*Task objective:*
Would you please transcribe the data in full and exactly, excluding images?

*Dataset content:*
== Segment start ==

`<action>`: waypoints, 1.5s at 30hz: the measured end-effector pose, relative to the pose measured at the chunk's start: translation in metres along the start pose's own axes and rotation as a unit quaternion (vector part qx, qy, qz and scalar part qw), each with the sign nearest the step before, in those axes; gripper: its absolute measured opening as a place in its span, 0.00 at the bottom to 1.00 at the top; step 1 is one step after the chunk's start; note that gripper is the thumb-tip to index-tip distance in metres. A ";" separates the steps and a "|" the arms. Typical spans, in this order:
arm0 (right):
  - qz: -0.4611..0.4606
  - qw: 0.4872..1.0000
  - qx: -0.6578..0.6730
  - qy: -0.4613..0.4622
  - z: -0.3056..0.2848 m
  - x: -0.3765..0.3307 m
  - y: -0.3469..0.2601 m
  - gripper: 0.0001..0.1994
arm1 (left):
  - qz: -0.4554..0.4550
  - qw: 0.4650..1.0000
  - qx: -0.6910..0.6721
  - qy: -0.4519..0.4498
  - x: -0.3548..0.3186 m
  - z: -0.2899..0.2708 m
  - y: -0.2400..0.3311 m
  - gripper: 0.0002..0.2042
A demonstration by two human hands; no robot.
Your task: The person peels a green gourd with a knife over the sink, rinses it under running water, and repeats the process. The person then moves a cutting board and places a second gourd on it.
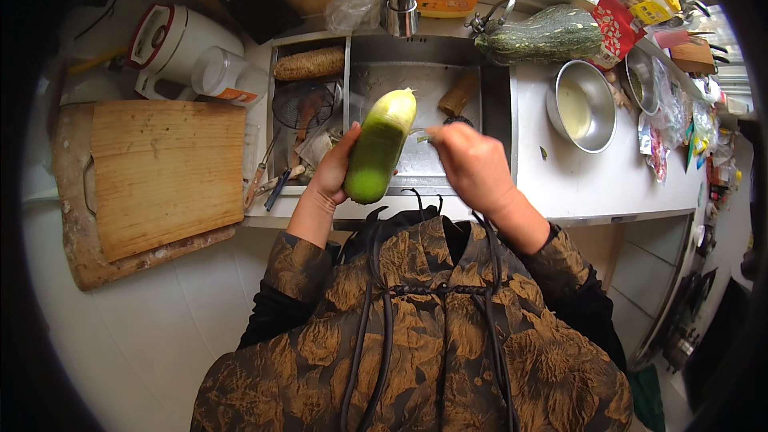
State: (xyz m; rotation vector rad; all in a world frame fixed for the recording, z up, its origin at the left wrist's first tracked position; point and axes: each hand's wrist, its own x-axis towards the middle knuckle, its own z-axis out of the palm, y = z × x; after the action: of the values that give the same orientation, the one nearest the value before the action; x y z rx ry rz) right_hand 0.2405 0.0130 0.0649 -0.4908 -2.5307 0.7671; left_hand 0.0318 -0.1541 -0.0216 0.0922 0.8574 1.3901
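Green radish [378,148]: held tilted over the steel sink [496,104], pale end up | your left hand [334,166]: fingers wrapped around its lower half | your right hand [472,162]: closed on a small peeler [422,137] just beside the radish | wooden cutting board [164,172] at left, steel bowl [584,104] at right.

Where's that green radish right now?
In the head view, the green radish is near the middle, over the sink, gripped by the left hand, with the right hand just beside it.
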 end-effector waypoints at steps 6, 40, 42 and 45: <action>-0.007 1.000 -0.026 -0.008 0.007 0.001 0.001 0.03 | -0.003 0.995 0.013 0.095 0.011 -0.003 -0.007 0.30; 0.014 1.000 -0.001 0.027 0.018 -0.002 0.004 0.04 | 0.025 0.999 -0.025 0.038 0.009 0.007 -0.006 0.36; 0.024 1.000 0.009 -0.002 0.020 -0.006 0.000 0.04 | 0.009 0.999 -0.026 0.036 0.008 0.009 -0.003 0.34; -0.007 0.998 0.000 -0.058 0.022 -0.017 -0.006 0.05 | 0.041 0.998 0.017 0.054 0.006 0.009 -0.004 0.33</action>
State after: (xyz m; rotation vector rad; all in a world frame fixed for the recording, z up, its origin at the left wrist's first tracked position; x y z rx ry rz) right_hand 0.2416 -0.0089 0.0467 -0.4414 -2.6378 0.8118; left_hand 0.0399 -0.1457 -0.0200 0.0804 0.9763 1.4665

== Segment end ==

*Written answer:*
`<action>`: waypoints, 1.5s at 30hz: the measured end-effector pose, relative to the pose measured at the chunk's start: translation in metres along the start pose's own axes and rotation as a unit quaternion (vector part qx, qy, qz and scalar part qw), each with the sign nearest the step before, in those axes; gripper: its absolute measured opening as a place in its span, 0.00 at the bottom to 1.00 at the top; step 1 is one step after the chunk's start; note that gripper is the thumb-tip to index-tip distance in metres. A ";" separates the steps and a "|" the arms. Typical spans, in this order:
arm0 (right):
  - qz: -0.4611..0.4606
  - qw: 0.4872..1.0000
  - qx: -0.6578..0.6730
  - qy: -0.4613..0.4622
  - z: -0.3056..0.2848 m
  - x: -0.3765..0.3307 m
  - y: -0.3469..0.2601 m
  - gripper: 0.0001..0.1994
arm1 (left):
  - qz: -0.4554..0.4550
  - qw: 0.4650..1.0000
  - qx: -0.6910..0.6721
  - qy: -0.4519..0.4498
  - x: -0.3548..0.3186 m
  - z: -0.2899..0.2708 m
  - y: -0.2400..0.3311 m
  - gripper: 0.0002..0.2042
A demonstration by two human hands; no robot.
Your task: The person peels a green gourd with a knife over the sink, rinses it under running water, and repeats the process. The person then moves a cutting board and places a second gourd on it.
State: (xyz m; rotation vector rad; all in a world frame fixed for the recording, z up, its origin at the left wrist's first tracked position; point and axes: each hand's wrist, its own x-axis towards the middle knuckle, its own z-axis out of the palm, y = z × x; after the action: of the values that give the same orientation, the one nearest the value before the action; x y z rx ry rz) right_hand 0.2405 0.0130 0.0649 -0.4908 -2.5307 0.7671; left_hand 0.0318 -0.1541 -0.0216 0.0922 0.8574 1.3901
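Green radish [378,148]: held tilted over the steel sink [496,104], pale end up | your left hand [334,166]: fingers wrapped around its lower half | your right hand [472,162]: closed on a small peeler [422,137] just beside the radish | wooden cutting board [164,172] at left, steel bowl [584,104] at right.

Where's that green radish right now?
In the head view, the green radish is near the middle, over the sink, gripped by the left hand, with the right hand just beside it.
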 end-effector waypoints at steps 6, 40, 42 and 45: <action>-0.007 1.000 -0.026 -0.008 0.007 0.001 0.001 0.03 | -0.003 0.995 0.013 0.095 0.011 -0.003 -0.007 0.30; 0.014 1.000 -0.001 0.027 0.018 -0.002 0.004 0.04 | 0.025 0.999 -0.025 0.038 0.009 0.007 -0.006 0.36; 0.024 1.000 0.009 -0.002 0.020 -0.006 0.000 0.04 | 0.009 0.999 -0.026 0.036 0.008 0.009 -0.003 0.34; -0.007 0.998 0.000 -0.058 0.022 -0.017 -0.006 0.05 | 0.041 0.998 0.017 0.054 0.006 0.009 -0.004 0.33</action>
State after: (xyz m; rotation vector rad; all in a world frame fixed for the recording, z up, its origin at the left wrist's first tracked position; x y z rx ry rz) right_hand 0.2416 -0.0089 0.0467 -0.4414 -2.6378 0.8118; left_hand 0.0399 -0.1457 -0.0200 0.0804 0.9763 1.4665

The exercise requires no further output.